### AVAILABLE DATA
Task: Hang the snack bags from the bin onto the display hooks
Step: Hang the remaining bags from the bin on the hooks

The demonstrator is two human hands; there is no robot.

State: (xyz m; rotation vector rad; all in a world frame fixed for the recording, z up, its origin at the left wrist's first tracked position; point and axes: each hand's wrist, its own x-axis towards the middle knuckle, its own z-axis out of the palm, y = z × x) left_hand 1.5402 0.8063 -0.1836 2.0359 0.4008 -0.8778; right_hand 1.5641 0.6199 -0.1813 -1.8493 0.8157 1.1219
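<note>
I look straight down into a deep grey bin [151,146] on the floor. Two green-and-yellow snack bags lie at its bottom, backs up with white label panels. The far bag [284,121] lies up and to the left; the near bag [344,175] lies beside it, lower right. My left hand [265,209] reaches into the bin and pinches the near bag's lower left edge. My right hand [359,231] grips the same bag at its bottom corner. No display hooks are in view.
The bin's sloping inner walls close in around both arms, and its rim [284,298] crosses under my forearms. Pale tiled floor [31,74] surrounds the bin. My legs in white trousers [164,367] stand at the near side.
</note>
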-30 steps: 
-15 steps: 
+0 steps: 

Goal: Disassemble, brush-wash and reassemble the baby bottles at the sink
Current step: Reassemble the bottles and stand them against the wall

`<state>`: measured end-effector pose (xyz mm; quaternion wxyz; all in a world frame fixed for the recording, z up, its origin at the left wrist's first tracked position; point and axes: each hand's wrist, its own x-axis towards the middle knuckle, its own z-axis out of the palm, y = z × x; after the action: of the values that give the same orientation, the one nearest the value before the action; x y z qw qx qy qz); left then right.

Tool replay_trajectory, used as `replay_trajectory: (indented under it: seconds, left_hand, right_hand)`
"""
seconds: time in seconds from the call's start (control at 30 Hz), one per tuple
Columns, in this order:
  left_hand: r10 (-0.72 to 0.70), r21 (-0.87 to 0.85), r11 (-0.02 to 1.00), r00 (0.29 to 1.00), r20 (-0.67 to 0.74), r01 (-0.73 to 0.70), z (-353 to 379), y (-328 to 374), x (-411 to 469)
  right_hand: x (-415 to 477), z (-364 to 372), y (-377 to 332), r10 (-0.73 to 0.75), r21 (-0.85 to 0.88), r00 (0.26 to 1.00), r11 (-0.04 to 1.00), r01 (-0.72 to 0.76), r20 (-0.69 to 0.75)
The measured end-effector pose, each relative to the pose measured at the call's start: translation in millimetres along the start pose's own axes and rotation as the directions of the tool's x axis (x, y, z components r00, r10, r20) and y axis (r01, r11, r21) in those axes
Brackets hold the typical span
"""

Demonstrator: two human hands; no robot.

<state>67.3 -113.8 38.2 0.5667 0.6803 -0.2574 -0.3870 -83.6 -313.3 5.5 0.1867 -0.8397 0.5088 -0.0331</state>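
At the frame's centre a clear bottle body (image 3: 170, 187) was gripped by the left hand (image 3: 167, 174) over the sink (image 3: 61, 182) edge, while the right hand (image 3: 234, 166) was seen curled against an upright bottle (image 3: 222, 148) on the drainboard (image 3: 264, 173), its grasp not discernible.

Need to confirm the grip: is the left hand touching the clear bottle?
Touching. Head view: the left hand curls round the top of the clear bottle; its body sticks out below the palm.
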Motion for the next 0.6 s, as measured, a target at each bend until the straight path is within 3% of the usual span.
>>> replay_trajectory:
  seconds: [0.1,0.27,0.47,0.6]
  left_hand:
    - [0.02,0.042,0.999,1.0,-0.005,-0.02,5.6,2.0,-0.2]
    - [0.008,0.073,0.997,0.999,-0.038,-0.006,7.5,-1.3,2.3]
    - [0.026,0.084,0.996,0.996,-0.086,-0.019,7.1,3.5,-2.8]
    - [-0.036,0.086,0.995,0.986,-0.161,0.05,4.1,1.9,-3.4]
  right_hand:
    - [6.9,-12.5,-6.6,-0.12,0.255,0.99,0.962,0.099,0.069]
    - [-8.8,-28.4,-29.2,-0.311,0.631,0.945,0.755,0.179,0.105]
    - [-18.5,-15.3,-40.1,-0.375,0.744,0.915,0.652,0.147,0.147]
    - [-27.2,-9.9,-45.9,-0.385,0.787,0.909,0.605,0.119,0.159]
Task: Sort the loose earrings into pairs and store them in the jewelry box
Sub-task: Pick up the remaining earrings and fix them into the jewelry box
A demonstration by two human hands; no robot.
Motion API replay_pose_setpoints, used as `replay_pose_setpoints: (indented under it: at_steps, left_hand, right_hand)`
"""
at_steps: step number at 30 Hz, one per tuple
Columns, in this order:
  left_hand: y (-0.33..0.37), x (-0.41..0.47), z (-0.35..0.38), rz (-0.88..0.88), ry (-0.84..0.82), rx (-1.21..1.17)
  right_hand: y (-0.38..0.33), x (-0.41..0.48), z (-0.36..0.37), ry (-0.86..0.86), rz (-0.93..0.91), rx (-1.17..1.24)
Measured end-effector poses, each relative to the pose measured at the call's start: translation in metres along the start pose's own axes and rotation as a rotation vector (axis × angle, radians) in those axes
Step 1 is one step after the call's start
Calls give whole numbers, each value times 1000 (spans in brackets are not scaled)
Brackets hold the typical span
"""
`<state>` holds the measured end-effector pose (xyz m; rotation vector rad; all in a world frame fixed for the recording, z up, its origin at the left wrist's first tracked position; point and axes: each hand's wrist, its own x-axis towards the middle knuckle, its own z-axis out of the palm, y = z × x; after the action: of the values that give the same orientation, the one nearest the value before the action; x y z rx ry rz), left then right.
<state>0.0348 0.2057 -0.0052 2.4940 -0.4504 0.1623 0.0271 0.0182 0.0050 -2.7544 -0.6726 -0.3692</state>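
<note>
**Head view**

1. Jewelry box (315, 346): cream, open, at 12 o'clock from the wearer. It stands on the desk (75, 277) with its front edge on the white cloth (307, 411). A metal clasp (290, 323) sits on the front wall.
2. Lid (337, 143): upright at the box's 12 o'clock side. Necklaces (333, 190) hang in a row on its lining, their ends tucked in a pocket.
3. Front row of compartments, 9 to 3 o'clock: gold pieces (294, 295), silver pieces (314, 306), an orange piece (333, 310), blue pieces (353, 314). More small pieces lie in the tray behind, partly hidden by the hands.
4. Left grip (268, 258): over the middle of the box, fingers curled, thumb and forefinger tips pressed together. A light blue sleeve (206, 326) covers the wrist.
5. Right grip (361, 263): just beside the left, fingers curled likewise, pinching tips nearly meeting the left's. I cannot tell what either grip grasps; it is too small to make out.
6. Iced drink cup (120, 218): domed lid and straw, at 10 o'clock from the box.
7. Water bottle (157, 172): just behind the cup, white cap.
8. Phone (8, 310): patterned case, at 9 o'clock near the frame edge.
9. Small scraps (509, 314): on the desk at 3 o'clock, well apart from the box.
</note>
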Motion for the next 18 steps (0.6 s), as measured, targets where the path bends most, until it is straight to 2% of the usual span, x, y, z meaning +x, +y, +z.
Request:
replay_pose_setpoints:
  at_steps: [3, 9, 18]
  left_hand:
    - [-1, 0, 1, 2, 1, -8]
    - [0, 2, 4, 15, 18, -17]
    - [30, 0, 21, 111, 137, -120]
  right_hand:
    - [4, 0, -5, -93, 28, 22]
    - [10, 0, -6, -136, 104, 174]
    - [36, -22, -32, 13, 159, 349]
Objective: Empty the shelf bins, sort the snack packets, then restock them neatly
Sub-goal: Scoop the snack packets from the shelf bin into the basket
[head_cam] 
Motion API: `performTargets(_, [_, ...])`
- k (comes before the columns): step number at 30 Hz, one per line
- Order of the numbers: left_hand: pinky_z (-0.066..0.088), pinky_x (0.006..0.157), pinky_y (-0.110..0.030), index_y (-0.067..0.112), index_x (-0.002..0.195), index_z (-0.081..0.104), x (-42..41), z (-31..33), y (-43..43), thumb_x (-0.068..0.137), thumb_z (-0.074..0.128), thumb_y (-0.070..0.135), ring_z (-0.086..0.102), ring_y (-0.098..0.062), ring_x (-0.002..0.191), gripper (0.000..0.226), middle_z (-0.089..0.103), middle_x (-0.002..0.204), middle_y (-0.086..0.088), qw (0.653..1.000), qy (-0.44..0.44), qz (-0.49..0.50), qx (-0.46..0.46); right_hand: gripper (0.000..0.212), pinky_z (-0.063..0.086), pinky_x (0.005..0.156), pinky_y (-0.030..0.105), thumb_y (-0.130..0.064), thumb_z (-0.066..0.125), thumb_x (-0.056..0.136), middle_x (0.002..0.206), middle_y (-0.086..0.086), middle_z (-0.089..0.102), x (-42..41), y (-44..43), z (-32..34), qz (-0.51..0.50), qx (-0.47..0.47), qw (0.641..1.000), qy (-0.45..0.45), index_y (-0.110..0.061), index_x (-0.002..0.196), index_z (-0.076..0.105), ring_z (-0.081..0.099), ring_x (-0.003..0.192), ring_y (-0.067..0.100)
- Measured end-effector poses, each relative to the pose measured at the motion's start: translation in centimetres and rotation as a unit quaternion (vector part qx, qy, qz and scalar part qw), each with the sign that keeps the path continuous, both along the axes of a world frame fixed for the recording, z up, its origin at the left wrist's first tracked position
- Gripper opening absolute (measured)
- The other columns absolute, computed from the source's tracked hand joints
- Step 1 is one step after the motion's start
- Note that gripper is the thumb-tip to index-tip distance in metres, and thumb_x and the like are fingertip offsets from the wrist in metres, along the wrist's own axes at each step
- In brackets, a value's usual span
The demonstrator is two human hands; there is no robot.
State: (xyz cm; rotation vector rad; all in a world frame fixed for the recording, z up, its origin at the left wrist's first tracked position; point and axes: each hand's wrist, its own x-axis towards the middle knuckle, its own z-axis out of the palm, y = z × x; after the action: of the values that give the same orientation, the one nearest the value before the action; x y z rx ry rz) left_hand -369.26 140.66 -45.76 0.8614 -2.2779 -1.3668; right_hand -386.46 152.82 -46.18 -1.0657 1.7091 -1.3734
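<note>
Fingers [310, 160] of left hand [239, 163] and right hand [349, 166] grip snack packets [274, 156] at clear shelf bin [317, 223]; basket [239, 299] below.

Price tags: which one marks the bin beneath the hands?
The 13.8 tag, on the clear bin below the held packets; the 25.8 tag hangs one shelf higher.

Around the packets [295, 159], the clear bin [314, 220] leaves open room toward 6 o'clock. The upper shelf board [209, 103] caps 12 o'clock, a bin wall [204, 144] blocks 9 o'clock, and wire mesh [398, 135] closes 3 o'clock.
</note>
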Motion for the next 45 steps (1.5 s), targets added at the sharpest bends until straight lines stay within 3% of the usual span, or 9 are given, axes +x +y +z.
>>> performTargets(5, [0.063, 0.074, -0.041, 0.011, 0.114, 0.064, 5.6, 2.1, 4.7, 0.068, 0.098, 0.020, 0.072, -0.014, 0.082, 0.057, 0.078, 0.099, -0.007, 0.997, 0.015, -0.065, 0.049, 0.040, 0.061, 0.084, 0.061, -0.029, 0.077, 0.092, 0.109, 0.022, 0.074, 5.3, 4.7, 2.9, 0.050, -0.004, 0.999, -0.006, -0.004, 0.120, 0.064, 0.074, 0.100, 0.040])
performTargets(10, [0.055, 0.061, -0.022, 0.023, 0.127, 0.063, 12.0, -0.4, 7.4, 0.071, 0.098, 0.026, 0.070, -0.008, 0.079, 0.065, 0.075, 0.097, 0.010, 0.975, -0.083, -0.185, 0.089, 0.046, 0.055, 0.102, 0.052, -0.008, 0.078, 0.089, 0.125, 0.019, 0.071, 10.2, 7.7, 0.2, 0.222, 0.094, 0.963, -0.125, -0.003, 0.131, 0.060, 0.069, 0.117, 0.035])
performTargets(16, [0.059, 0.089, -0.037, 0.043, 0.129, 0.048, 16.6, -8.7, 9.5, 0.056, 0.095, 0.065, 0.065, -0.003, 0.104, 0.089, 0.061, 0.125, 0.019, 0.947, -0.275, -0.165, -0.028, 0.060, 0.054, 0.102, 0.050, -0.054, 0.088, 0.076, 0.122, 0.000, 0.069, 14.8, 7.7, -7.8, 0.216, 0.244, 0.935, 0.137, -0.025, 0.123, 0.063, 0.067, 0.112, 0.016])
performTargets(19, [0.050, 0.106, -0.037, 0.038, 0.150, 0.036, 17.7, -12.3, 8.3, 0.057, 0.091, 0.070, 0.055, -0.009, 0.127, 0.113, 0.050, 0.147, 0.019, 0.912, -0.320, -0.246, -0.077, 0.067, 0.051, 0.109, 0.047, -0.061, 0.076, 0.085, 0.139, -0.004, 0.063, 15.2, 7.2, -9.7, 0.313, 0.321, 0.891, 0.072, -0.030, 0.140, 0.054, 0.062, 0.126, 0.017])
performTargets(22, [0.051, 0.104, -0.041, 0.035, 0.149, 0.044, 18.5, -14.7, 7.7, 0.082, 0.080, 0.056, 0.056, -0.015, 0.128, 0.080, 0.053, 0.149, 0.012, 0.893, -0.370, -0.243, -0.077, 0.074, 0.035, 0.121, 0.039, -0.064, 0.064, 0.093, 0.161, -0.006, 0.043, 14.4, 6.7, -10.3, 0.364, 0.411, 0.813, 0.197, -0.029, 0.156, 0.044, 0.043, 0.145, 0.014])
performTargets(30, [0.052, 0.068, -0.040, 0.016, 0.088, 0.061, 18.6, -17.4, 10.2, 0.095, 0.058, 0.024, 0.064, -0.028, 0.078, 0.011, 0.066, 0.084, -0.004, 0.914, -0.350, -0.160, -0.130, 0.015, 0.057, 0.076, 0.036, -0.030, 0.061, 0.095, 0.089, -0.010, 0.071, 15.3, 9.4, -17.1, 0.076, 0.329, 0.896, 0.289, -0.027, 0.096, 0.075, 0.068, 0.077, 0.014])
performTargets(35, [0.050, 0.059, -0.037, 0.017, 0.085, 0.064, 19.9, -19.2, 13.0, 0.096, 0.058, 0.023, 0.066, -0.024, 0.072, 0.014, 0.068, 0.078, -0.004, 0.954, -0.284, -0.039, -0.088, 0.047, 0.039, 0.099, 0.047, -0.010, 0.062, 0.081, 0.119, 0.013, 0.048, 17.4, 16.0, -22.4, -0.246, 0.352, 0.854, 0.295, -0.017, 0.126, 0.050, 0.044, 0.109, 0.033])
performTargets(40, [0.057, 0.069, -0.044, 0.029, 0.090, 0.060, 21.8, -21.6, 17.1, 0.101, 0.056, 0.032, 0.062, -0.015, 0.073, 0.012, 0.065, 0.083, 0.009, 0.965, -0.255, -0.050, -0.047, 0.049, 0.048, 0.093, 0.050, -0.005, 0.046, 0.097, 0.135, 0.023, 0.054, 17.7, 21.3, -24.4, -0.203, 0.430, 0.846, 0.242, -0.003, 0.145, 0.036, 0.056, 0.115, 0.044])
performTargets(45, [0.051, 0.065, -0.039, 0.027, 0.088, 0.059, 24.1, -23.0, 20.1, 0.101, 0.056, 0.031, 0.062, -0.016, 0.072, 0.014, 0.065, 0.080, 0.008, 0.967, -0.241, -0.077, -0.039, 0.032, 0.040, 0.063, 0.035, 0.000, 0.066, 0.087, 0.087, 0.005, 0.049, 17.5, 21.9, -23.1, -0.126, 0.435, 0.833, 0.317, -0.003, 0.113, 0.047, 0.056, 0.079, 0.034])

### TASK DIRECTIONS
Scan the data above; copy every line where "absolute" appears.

### EXERCISE OUTPUT
- Gripper opening absolute (measured)
- The other columns absolute, computed from the source's tracked hand joints

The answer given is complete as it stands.